• Task directions
Each line below either holds the string "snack" or doesn't. Count those that do and give only the number.

*** Exercise data Section Begins ***

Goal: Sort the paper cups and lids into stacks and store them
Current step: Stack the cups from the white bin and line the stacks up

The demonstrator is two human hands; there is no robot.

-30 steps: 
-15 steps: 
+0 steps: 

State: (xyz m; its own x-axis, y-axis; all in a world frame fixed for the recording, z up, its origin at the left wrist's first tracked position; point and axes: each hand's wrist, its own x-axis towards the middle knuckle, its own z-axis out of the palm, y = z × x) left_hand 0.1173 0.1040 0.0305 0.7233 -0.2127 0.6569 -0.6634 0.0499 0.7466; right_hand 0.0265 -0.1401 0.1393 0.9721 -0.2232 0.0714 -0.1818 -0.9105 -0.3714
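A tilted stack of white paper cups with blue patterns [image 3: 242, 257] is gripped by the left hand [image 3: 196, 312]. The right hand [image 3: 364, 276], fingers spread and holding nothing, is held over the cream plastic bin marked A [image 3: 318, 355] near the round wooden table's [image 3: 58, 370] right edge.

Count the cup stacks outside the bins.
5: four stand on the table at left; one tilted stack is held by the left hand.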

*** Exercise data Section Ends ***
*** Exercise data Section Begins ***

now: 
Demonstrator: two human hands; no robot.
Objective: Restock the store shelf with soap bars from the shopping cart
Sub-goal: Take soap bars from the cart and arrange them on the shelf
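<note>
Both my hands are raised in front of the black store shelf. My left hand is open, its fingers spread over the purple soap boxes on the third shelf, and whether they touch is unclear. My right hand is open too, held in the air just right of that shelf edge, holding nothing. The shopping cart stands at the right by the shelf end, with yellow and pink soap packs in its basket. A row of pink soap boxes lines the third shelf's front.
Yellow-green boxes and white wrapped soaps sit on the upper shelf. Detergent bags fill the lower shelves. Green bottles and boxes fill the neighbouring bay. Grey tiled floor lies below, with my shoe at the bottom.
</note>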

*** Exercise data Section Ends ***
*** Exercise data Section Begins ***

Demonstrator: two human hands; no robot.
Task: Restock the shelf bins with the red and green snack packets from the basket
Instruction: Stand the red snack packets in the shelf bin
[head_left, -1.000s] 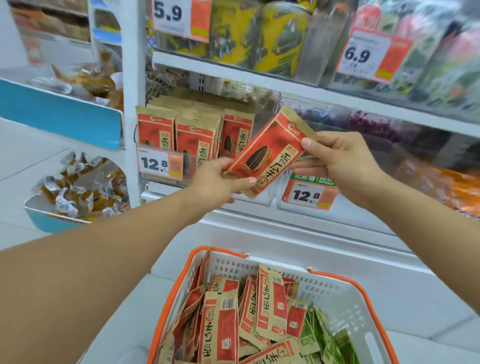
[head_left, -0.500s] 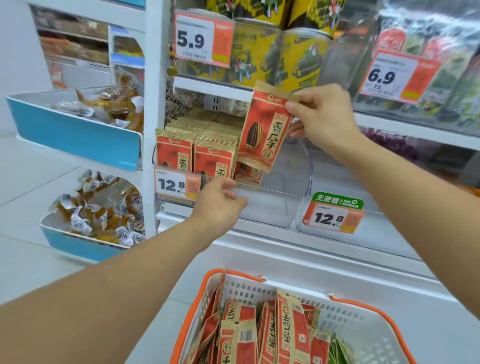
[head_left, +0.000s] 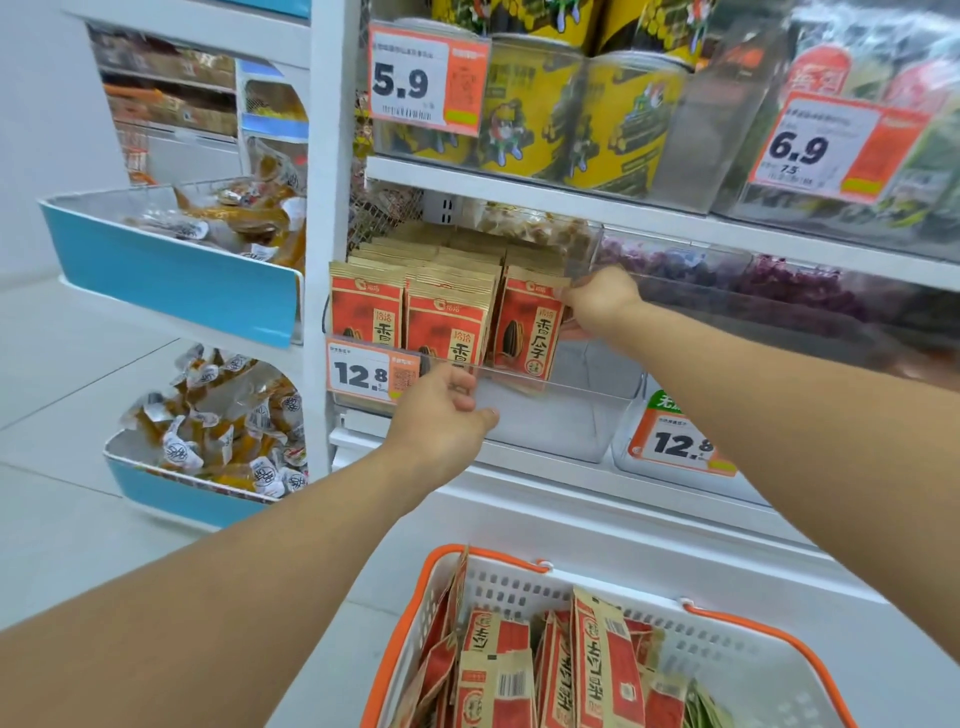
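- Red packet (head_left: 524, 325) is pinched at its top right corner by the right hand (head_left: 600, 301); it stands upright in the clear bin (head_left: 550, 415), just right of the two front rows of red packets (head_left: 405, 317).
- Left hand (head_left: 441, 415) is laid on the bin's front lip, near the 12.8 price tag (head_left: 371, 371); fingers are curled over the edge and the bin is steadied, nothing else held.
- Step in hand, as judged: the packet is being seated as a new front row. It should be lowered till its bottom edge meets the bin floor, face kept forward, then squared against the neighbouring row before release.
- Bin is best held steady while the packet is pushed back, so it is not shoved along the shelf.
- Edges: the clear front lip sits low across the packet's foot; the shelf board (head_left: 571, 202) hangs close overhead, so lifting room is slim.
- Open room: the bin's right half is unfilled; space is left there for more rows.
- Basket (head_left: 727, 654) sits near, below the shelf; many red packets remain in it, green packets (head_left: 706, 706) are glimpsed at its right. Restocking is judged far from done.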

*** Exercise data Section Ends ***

• Completed task
2